▸ What needs to be done
Please set down only the lines below starting with the line with "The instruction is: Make" and going on through the line with "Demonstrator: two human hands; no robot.", verbatim and without pictures.
--- Listed records ---
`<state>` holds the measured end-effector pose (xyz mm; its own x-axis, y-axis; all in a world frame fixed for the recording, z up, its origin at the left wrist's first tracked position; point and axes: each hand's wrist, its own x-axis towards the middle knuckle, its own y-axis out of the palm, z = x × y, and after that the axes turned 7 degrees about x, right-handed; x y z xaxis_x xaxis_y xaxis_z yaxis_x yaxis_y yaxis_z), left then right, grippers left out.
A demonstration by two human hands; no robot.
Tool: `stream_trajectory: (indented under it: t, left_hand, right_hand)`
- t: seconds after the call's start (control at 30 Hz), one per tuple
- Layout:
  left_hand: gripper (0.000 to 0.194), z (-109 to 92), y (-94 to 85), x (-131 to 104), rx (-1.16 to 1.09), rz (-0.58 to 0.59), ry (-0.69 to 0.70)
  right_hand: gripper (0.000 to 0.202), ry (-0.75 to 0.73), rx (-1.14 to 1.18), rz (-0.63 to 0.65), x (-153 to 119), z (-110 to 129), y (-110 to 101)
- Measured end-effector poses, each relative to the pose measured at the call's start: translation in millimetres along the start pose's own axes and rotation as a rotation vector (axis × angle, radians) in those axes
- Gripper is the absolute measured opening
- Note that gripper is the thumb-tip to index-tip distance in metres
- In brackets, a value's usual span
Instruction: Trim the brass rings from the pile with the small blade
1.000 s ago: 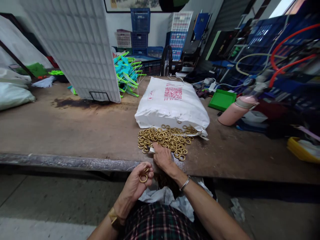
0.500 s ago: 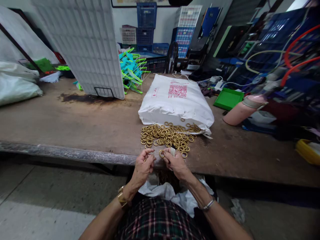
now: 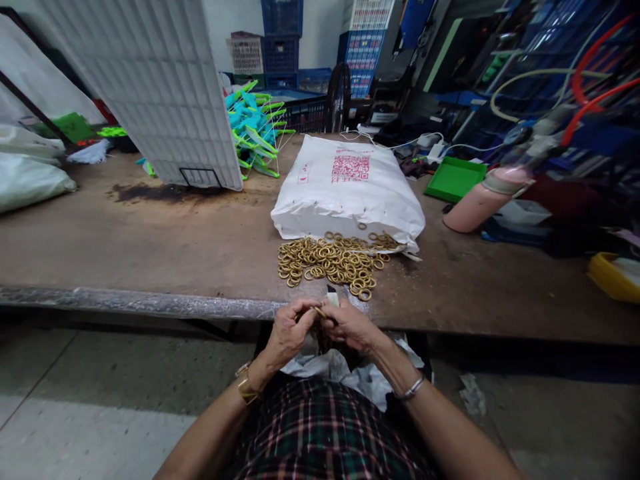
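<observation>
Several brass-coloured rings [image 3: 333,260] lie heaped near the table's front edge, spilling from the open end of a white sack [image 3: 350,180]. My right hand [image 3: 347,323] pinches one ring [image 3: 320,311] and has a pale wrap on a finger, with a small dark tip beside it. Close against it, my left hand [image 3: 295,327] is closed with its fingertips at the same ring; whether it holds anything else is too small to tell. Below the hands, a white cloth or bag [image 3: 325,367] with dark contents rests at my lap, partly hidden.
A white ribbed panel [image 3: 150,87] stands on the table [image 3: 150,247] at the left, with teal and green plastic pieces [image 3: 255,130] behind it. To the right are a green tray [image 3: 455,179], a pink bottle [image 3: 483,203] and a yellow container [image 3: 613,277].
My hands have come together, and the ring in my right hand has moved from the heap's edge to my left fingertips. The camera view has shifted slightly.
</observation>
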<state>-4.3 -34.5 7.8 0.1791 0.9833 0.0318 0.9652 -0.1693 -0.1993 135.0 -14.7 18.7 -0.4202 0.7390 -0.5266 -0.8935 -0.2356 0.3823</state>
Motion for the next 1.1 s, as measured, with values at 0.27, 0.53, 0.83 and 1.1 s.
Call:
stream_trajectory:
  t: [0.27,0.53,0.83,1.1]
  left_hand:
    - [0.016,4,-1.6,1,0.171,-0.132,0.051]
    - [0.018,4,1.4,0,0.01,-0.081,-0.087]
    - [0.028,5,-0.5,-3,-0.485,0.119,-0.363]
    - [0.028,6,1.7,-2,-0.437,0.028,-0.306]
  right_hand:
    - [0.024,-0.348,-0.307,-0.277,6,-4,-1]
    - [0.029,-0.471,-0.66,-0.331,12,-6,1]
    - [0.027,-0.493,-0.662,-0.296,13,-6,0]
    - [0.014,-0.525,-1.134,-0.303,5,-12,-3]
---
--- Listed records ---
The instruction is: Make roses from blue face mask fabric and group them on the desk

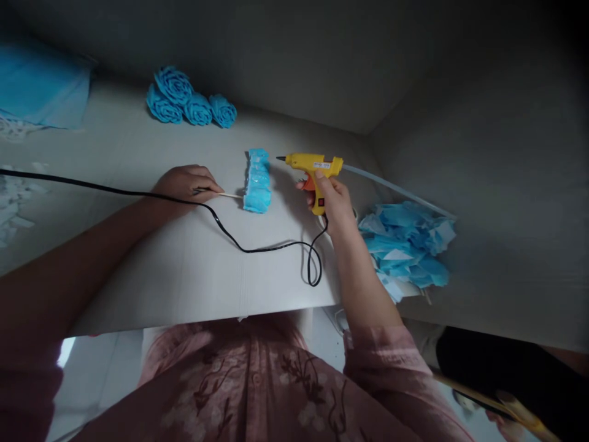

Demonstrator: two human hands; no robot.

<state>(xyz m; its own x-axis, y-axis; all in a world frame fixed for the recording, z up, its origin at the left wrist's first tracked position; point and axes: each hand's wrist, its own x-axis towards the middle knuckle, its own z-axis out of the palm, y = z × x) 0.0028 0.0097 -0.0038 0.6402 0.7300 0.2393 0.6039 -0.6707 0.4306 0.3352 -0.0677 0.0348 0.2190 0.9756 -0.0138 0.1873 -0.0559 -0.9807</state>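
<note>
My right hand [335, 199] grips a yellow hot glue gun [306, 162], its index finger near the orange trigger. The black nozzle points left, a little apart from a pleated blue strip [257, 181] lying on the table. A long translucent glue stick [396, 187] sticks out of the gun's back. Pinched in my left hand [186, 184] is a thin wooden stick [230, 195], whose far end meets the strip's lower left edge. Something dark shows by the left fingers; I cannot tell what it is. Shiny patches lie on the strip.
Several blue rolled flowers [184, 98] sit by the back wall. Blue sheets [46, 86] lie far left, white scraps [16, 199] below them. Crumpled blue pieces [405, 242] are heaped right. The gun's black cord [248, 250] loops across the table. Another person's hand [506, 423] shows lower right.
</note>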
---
▸ Completed exercise
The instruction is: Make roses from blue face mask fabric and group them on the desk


Demonstrator: two human hands; no robot.

Nothing remains to be answered in this exercise.